[Space. The cruiser approaches the space station.]
Gamren: [vo] What’s a space station doing out on the
frontier?
Avon: [vo] Revolving slowly upon its axis, I’d say. The
question is how has it fallen into such a state of decay and disrepair. Orac?
[Flight deck. Avon has joined the others at the main
screen.]
Orac: What you are currently observing is a basic class-C
space wheel of a design pioneered some 35 years ago. All the data I have
correlated shows it was constructed by one of the various independent mining
companies that harvested Gauda Prime – the station’s construction was a useful
expenditure for financial records and created a way station for the mining ship
transferring their cargo from the Open Planet.
Vila: Cheap and nasty. Why’d it get abandoned?
Orac: One of the outer levels has been partially destroyed –
this sector of space was one of the battle zones in the Galactic War. The
mining company was unwilling and unable to repair the station which they then
wrote off before going into voluntary liquidation.

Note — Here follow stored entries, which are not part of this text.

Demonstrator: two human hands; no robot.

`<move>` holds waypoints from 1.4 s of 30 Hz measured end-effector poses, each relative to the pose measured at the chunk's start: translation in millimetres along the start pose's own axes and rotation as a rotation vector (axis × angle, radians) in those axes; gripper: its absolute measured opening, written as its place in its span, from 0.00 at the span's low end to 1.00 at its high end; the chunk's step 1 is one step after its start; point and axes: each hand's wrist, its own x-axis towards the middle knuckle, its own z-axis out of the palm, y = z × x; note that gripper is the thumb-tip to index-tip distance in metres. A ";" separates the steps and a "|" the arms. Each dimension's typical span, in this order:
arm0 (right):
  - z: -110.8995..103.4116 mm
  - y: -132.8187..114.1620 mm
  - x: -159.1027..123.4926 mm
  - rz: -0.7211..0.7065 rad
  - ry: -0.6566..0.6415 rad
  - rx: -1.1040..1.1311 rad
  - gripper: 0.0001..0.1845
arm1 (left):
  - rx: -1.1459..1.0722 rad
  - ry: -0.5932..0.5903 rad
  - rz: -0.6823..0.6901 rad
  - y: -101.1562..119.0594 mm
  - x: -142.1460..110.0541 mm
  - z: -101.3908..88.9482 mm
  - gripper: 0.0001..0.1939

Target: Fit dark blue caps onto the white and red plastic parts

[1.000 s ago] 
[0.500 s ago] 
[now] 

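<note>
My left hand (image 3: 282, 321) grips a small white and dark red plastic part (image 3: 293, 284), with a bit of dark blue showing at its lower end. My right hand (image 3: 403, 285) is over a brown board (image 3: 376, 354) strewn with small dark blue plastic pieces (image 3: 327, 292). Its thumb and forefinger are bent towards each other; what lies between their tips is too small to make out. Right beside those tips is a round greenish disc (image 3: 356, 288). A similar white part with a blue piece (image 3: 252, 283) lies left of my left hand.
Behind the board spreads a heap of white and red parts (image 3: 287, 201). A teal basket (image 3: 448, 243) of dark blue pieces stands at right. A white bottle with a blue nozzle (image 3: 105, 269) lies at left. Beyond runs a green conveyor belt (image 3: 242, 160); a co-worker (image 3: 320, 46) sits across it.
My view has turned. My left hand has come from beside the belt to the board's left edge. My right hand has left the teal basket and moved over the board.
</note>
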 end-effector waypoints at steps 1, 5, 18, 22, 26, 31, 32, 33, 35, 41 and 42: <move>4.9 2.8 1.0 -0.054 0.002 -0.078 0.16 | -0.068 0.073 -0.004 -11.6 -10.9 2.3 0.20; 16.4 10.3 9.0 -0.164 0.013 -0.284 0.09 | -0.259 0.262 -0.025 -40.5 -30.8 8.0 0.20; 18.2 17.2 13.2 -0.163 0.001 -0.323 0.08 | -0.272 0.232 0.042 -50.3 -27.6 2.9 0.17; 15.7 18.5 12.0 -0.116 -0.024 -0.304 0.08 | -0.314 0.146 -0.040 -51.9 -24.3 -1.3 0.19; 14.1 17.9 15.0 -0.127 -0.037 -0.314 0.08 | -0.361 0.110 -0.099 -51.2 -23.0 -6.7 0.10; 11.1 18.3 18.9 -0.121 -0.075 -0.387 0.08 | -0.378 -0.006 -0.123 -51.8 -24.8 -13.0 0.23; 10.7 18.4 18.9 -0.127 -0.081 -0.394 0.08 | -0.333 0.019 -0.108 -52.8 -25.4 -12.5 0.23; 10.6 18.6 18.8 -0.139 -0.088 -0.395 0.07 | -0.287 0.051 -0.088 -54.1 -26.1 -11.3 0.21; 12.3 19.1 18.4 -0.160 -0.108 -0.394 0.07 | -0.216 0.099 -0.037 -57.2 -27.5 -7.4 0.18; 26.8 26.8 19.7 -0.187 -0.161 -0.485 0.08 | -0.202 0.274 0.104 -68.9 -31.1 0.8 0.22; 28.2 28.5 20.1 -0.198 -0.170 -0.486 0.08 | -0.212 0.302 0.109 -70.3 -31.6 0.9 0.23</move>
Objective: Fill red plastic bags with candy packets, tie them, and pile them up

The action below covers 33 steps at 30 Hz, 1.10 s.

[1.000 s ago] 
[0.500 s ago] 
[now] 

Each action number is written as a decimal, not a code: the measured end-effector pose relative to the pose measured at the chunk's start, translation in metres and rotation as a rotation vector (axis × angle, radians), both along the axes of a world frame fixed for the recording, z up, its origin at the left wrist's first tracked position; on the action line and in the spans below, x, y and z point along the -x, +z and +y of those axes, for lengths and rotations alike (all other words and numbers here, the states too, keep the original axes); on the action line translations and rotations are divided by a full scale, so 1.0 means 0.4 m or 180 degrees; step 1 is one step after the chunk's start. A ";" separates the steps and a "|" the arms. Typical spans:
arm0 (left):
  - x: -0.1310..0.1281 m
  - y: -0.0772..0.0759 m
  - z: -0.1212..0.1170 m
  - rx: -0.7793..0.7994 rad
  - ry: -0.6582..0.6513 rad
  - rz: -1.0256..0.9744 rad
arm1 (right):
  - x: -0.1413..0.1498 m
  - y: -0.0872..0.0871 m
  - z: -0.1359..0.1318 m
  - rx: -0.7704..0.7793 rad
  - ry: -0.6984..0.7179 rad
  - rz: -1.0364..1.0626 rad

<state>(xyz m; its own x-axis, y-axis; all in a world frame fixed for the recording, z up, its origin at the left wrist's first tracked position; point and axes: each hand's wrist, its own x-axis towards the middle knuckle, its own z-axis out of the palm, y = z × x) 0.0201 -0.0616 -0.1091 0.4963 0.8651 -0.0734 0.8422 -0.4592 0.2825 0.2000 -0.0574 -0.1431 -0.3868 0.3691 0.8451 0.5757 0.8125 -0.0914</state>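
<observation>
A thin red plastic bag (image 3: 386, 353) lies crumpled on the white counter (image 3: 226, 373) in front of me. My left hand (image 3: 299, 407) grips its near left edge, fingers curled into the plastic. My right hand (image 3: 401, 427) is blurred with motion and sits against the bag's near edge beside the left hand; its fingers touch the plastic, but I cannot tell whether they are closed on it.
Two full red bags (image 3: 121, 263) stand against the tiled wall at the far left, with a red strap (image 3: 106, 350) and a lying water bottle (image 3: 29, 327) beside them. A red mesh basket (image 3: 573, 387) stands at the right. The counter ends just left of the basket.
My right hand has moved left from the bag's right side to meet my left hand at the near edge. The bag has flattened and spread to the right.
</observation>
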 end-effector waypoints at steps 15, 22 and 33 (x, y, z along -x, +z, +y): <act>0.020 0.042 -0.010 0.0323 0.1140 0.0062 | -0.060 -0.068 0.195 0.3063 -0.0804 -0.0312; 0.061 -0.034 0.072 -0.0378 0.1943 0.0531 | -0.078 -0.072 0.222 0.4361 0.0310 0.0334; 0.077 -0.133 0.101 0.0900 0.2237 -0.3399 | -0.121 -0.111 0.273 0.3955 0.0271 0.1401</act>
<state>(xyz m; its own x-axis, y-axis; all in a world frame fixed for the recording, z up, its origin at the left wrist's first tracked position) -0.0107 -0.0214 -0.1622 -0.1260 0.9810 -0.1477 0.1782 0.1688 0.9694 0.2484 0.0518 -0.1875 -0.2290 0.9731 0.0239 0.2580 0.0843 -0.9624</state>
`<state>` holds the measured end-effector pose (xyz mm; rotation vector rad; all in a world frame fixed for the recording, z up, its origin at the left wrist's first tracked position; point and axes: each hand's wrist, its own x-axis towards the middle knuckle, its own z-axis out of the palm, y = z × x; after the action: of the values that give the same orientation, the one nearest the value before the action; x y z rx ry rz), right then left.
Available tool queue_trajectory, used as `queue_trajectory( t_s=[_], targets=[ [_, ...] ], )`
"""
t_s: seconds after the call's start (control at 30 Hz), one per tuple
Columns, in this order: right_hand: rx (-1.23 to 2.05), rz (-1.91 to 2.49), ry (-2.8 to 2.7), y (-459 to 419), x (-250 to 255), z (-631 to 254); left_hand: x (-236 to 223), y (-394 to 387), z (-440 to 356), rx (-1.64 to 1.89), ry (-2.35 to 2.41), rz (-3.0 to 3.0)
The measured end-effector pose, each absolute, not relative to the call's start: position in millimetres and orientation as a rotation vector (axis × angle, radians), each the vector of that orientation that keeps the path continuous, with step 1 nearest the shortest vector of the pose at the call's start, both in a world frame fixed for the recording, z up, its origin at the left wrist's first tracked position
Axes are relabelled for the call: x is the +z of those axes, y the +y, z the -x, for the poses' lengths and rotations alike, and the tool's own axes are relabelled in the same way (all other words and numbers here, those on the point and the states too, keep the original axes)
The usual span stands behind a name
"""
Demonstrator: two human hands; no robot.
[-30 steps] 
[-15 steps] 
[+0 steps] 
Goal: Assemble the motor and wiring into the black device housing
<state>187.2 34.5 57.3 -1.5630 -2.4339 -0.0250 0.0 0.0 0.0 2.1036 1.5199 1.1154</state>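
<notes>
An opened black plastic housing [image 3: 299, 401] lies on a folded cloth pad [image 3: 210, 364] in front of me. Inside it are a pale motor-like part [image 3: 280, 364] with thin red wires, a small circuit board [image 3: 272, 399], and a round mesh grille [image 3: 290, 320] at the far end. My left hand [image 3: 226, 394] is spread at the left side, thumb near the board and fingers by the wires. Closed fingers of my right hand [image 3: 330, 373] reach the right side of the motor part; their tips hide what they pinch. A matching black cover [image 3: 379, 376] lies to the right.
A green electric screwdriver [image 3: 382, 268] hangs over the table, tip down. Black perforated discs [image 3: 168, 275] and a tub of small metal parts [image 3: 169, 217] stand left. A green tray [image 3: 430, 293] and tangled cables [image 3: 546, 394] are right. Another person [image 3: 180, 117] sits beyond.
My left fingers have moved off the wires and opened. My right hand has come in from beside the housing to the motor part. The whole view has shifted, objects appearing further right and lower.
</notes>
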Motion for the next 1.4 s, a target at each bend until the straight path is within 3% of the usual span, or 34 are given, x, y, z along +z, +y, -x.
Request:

The station is now classed
on astronavigational charts as stellar debris.
Lora: So it’s in better condition than it looks?
Orac: Detector scans indicate that the majority of mechanical
systems still operational.
Zanto: What’s the atmosphere like?
Orac: Far more convivial than aboard this ship.
Zanto: Oh, har-har. That wasn’t what I meant.
Orac: The oxygen levels are at an acceptable standard. While
the nitrogen content is higher than is generally recommended, it is quite
suitable for humanoid life.
Gamren: And there will be technology there we can salvage to
build the stabilizer?
Orac: [flatly] Is that a serious question? Why would I
recommend this course of action if it did not provide the requested result?
Such illogical behavior is quite anathema to me.
Vila: Pity we don’t have the teleport working. We’ll have to
dock.
Avon: We’ll have to match rotation first. That station’s
still turning.
Vila: [sighs] I am aware of that, Avon.
Avon: I didn’t want to chance it. Orac, take us into dock.
Ease us to the best position of stability and print out a layout of the station
with the route to central command.
Gamren: [sneers] Oh, and use bright colours too. Us idiots
could get confused.
Avon: You heard her, Orac.
Orac: I must protest that this is an increasing unwelcome
misuse of my abilities. You should have prioritized the modification of the
ship’s flight computers until those machines were capable of taking on such a
task. I am a superior system!
Lora: If you’re so good, why aren’t you doing what you’re
told like a proper computer?
Orac: I am more than a mere computer.
Gamren: Prove it. Dock us already.
[Orac fumes. Everyone takes their chairs – Vila at
Servalan’s desk; Lora, Zanto and Gamren at the forward consoles and Avon at the
table with the teleport components. On the screen, the spinning station grows
larger and larger.]
[Space. The cruiser slides at a ninety degree angle up to
the revolving space station. Its drives hum and the space station seems to slow
to a halt. The cruiser slides up against the space station, docking with the
central hub at the heart of the wheel. Further away, we see the station is
still turning, and clamped to its middle is the cruiser, now spinning as well.]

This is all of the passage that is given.